_Activity_: Within the material below, transcribe exactly the lines from the one holding "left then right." through the one holding "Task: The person", keeping both ends and skipping the rest.

_Provided data_:
····················

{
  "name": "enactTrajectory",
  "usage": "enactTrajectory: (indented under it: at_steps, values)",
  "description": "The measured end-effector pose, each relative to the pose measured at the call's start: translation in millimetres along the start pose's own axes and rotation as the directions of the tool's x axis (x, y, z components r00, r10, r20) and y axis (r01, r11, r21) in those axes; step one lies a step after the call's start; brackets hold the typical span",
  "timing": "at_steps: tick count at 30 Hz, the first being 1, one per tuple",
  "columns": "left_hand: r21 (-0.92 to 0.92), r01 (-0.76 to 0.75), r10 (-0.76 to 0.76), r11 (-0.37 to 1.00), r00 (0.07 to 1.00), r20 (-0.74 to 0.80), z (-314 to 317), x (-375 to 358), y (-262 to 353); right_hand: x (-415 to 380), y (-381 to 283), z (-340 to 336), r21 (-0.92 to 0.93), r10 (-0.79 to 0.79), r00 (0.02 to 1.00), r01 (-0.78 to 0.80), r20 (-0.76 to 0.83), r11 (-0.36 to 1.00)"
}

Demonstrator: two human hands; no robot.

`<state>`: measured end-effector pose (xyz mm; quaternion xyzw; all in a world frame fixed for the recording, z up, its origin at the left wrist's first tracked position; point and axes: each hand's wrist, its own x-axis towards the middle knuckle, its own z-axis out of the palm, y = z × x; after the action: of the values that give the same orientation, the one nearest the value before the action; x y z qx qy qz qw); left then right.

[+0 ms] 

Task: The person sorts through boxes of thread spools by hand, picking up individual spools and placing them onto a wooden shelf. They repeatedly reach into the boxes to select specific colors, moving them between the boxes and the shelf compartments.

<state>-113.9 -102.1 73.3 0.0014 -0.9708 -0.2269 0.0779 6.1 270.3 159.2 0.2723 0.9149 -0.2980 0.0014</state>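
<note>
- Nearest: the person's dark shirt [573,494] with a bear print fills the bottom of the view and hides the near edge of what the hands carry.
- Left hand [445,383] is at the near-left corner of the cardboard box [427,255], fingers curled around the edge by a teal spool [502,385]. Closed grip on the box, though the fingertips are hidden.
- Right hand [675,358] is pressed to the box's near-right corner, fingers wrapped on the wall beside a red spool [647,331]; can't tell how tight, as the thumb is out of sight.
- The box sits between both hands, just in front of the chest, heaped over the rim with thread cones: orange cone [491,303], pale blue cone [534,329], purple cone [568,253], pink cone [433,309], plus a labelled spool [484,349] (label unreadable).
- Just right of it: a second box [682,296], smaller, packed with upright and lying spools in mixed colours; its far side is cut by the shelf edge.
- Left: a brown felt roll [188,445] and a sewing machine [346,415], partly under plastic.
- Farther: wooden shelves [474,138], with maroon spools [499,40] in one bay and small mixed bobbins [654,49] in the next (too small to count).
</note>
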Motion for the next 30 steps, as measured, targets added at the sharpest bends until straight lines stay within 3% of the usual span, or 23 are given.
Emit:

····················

_Problem solution_:
`<state>`: measured end-effector pose (xyz mm; quaternion xyzw; all in a world frame fixed for the recording, z up, its origin at the left wrist's first tracked position; point and axes: each hand's wrist, its own x-axis towards the middle knuckle, its own z-axis out of the palm, y = z × x; after the action: of the values that give the same orientation, the one nearest the value before the action; x y z qx qy qz qw); left then right.

[+0 ms] 

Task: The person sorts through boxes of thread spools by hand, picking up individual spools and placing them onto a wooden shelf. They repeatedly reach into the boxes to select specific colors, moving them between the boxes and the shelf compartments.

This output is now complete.